Abner stayed on, and finally the last of the ladies rose to go. Abner was just about to throw open the stable door, preparatory to giving his hobbies an airing, when a latch-key was heard operating in the front door of the house itself. Then came a man's quick step, a tussle with a heavy winter overcoat, and Whyland himself appeared on the threshold.
He came in, tingling, exhilarated, cordial. His cordiality overflowed at once; he asked Abner to remain to dinner.
Abner had not looked for this; a mere call was as far as he had meant to go. He parried, he evaded, he shuffled toward the door.
"But where's your overcoat?" asked Whyland, looking about.
"I didn't wear one."
"On such a day as this!" exclaimed Edith.
"I am strong," said Abner.
"You'll find our winter stronger," said Whyland. "You are not out there in the country a hundred miles back from the lake. You must stay, of course."
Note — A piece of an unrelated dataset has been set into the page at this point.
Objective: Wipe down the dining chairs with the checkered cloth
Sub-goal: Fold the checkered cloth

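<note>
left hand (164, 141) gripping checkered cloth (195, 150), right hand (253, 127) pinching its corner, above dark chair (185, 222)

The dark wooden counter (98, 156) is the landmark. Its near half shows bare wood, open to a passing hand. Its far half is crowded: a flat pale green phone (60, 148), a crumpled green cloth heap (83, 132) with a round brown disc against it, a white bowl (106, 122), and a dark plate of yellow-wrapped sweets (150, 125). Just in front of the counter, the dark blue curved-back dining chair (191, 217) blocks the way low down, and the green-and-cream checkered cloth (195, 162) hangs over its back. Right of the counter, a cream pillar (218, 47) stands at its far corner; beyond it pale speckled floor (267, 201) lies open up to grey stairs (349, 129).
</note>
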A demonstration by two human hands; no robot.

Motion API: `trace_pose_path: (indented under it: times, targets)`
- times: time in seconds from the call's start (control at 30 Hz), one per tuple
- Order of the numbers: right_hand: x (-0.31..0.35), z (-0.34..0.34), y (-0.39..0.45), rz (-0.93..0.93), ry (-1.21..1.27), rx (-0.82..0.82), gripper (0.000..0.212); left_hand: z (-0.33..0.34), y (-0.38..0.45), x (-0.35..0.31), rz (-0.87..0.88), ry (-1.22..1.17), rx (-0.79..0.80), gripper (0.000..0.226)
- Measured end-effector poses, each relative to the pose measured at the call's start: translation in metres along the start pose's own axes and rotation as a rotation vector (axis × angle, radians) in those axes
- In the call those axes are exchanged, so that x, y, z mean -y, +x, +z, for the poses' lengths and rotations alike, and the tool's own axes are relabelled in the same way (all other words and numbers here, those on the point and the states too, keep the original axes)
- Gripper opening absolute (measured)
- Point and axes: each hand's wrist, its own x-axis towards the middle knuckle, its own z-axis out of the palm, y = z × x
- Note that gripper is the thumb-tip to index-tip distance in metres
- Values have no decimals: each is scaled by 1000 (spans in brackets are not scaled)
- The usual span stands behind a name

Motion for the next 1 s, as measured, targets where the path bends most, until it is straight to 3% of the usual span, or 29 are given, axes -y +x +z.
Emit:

Still Abner moved toward the door. Could any city man be as friendly as Whyland seemed? "It will be colder later on," he submitted.
"Our welcome will never be warmer." Whyland looked toward his wife--their rustic appeared to be exacting the observance of all the forms.
"You will stay, of course," said Edith Whyland; "I have hardly had a word with you. And when you do go, it must be in a cab."
Abner succumbed. He was snared, as he felt. Other rooms, still more handsomely, more lavishly appointed, seemed to yawn for him. And then came crystal and silver and porcelain and exquisite napery and the rare smack of new and nameless dishes to help bind him hard and fast. Abner was in a tremor; his first compromise with Mammon was at hand.